Would you repeat exactly the part of the listing below that runs from the line containing "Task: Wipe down" down to the line containing "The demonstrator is", inclusive, and nothing else?
══ GIVEN RECORDS
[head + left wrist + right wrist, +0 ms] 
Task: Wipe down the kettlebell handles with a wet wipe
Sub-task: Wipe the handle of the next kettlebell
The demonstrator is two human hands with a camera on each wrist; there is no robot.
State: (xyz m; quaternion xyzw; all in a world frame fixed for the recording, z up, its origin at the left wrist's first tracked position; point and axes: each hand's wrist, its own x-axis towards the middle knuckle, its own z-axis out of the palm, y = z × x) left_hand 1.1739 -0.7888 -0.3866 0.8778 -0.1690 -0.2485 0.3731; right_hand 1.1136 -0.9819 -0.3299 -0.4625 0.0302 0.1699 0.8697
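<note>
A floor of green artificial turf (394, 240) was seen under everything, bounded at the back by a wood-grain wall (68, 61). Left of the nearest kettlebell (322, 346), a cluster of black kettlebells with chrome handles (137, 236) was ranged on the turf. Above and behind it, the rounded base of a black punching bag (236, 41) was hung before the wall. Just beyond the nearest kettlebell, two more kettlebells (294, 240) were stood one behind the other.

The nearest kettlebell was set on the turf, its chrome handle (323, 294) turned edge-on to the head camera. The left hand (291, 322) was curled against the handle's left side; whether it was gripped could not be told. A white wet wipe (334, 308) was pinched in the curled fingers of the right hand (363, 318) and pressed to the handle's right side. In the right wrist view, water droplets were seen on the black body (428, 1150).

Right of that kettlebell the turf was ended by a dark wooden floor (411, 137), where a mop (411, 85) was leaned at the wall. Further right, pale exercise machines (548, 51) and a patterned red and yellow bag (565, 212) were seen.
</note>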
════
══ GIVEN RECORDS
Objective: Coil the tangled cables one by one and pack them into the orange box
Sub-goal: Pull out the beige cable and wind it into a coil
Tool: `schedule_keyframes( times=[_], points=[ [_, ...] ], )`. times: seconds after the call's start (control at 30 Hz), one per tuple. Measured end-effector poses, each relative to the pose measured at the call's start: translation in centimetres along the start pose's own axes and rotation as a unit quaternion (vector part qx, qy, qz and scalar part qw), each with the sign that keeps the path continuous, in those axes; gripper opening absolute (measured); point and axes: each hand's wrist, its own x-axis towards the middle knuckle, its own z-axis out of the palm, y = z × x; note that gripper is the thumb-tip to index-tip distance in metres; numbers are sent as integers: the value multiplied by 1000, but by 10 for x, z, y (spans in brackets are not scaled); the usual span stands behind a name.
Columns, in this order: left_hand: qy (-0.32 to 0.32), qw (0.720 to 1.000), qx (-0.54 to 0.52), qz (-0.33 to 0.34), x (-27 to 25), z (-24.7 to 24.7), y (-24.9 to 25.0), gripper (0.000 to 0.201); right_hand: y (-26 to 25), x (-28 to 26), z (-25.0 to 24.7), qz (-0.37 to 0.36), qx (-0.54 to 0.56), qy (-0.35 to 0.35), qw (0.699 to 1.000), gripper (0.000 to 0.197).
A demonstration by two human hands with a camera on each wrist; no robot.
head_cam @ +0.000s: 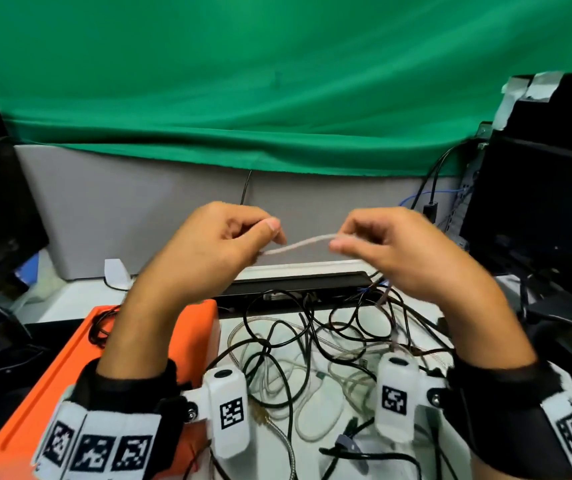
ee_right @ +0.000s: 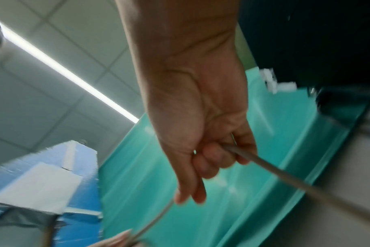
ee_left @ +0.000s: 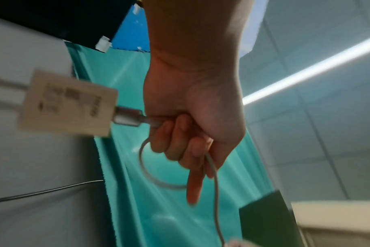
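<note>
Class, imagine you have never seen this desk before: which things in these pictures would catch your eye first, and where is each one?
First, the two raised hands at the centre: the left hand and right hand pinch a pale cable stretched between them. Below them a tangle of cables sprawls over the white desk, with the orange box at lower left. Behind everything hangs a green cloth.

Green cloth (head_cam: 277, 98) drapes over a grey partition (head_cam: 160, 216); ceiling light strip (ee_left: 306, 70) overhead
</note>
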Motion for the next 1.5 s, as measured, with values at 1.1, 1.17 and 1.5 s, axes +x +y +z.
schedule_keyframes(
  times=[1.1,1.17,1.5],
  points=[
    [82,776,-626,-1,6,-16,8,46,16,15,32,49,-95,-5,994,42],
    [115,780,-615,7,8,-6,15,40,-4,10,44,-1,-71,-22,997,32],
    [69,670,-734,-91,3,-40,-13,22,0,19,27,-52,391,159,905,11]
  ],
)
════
- [SOLUTION TO THE EXERCISE]
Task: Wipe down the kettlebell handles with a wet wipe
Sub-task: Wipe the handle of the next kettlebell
The demonstrator is two human hands with a camera on each wrist; there is no robot.

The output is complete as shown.